Consider for instance Y combinator, which is defined as $λf.(λx. f(xx))(λx. f(xx))$.
Notice that within $(xx)$, we cannot assign a unique type to both occurrences of $x$.
An answer to a similar question on the CSTheory site suggests a more clever example: the function which takes a computable function argument and returns its Gödel number.
In this case again, self-reference plays a central role and using a diagonal argument one can prove that a simply-typed term for such a function cannot exist.
You are right in your intuition that proving that a derivation does not exist is somewhat cumbersome. Soundness and completeness of formal proof systems provide us with an interesting duality:
$\vDash \phi \Leftrightarrow$ all models satisfy $\phi$ $\Leftrightarrow$ there exists no model that does not satisfy $\phi$
(soundness)
$\iff$
(completeness)
$\vdash \phi \Leftrightarrow$ there exists a derivation that proves $\phi$
$\not \vDash \phi \Leftrightarrow$ not all models satisfy $\phi$ $\Leftrightarrow$ there exists a model that does not satisfy $\phi$
(completeness)
$\iff$
(soundness)
$\not \vdash \phi \Leftrightarrow$ there exists no derivation that proves $\phi$ $\Leftrightarrow$ all potential derivations can not prove $\phi$
Proving a universally quantified statement ("all") is often an awkward thing to do because you need to make an argument that any entity from a possibly infinite domain (such as any structure or any possible derivation) has the desired property (such as (not) satisfying or (not) proving a formula), while proving an existentially quantified statement ("there is") is very easy, because it suffices to just provide one example (one counter-model/one proof) and you're done.
So if you are supposed to show $\vDash$, rather than making a possibly cumbersome semantic argument about validity in all models, soundness and completeness allow as to show $\vdash$, i.e. provide one syntactic derivation that proves the desired formula.
One the other hand, showing $\not \vdash$, i.e. arguing that there can be no derivation can be annoying, but soundness and completeness enable us to just show that $\not \vDash$ holds by providing one counter-model and you're done.
So the easier way to show that $\not \vdash t: ((\sigma \to \tau) \to \sigma) \to \sigma)$ would be to provide a semantic argument that shows that there are models of typed $\lambda$-calculus/intuitionistic logic in which the formula $((\sigma \to \tau) \to \sigma) \to \sigma)$ does not hold. A semantics for intuitionistic logic is e.g. Kripke semantics.

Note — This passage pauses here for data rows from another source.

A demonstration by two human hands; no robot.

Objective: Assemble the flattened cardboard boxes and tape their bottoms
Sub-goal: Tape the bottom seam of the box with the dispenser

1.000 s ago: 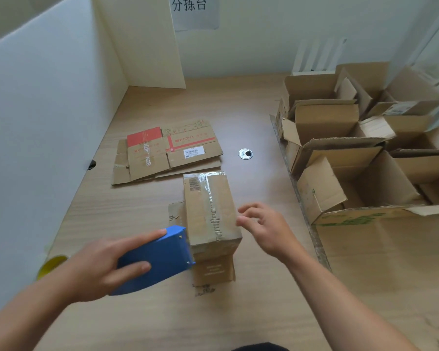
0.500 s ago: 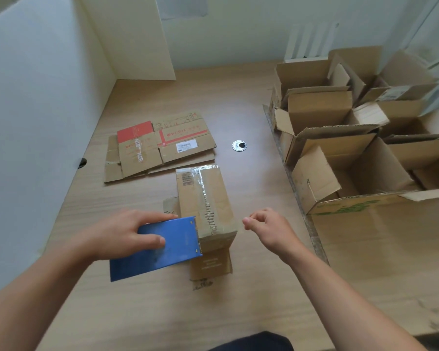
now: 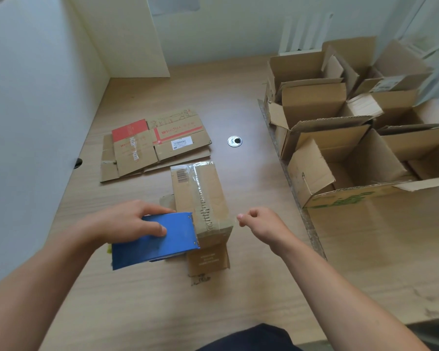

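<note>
A small cardboard box (image 3: pixel 200 196) stands bottom-up in the middle of the desk, with clear tape running along its centre seam. My left hand (image 3: pixel 122 221) grips a blue tape dispenser (image 3: pixel 157 239) whose front edge touches the box's near left corner. To the right of the box my right hand (image 3: pixel 261 224) hovers with its fingers loosely curled, holding nothing and apart from the box. Flattened cardboard boxes (image 3: pixel 152 143) with red print lie on the desk behind.
Several assembled open boxes (image 3: pixel 345 138) crowd the right side of the desk. A white partition wall (image 3: pixel 36 97) runs along the left. A round metal cable grommet (image 3: pixel 235 141) sits in the desk between the flattened boxes and the open ones.
My left hand turned the dispenser flat against the box's near corner. My right hand came off the box and drew back to the right, fingers curling.
</note>
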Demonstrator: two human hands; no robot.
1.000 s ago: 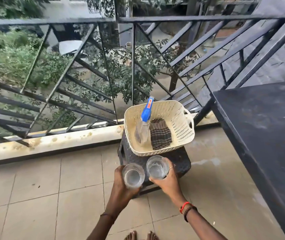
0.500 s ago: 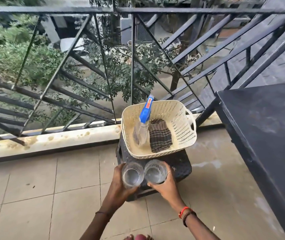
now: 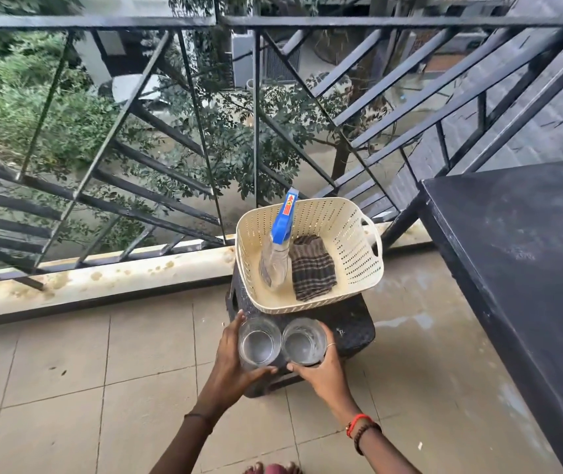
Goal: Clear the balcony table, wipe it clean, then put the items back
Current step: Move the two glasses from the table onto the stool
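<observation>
My left hand (image 3: 230,366) grips a clear glass (image 3: 258,343) and my right hand (image 3: 322,369) grips a second clear glass (image 3: 304,341). The two glasses stand side by side at the front of a dark stool (image 3: 352,326). Behind them on the stool sits a cream perforated basket (image 3: 348,234). Inside it lie a spray bottle with a blue head (image 3: 278,248) and a folded dark striped cloth (image 3: 312,268). The black balcony table (image 3: 519,254) fills the right side, its top bare and dusty.
A black metal railing (image 3: 256,107) runs along the far side above a stained concrete kerb (image 3: 102,278). Beige floor tiles (image 3: 67,388) spread to the left and front. My toes show at the bottom edge.
Both hands have carried the glasses forward and down, bringing them together at the stool's front edge, just below the basket.
</observation>
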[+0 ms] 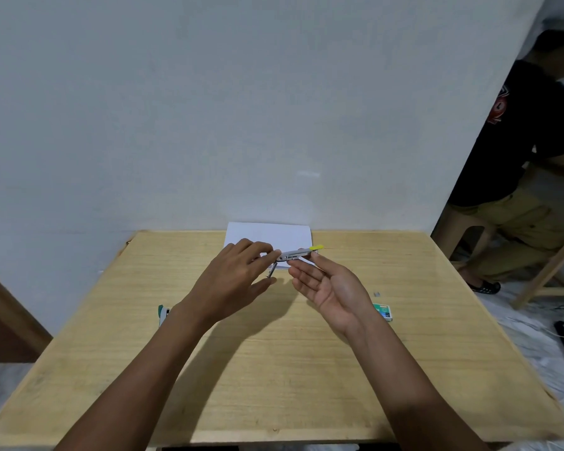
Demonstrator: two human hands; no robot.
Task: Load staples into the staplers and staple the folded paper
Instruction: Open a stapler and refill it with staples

If you are, however, interested in syntactic proof, you need to make an argument that no syntactic derivation is possible, i.e. any attempt to prove the formula will eventually lead to a dead-end where it is not possible to continue the proof, and you need to reason why.
So let's attempt to build up a derivation tree:
The only reasonable way to start (bottom-up) is to first (un-)do an implication introduction to get rid of $((\sigma \to \tau) \to \sigma)$: Implication elimination would require an even larger major premise and a suitable minor premise$^1$, and introducing a new variable is not an option because the set of assumptions (the left-hand-side of the sequent) has to be empty in the conclusion formula.
The next reasonable step after $(\to I)$ is to make use of $x: ((\sigma \to \tau) \to \sigma)$ - which can in turn be derived by one application of the identity rule - to show $x(\lambda y.M): \sigma$ by an application of $(\to E)$, which requries a proof of the antecedent, $\lambda y.M: (\sigma \to \tau)$.
With a similar argument as in the first step, the only useful continutation for the latter node is another $(\to I)$, which adds $y: \sigma$ as a new assumption, and we now have to prove $M: \tau$. This is the point were we get stuck.
The first observation is that we can't use $(\to I)$ anymore because $\tau$ is not a function type.
Simply adding $\tau$ to the context, i.e. introducing a new variable $z$ which has the type $\tau$, and closing the branch with $(Id)$ is not an option either, because we would need to carry this additional assumption down the tree, and end up with the sequent $z: \tau \vdash \lambda x.(x(\lambda y.z)): ((\sigma \to \tau) \to \sigma) \to \sigma$, with a context containing $z: \tau$ instead of being empty. So we would not have a proof (= a derivation of the form $\vdash t: \alpha$, with no assumptions on the left-hand side of the sequent), but instead the derivability of the type would depend on the stipulation of some variable $z$ being declared to have the type $\tau$. But then our term would contain a free variable, which does not solve the type inhabitation problem: That for any type $\alpha$, we could find a trivial "inhabitation" of the form $x:\alpha \vdash x:\alpha$ is uninteresting - instead, type inhabitation asks about the existence of a closed term.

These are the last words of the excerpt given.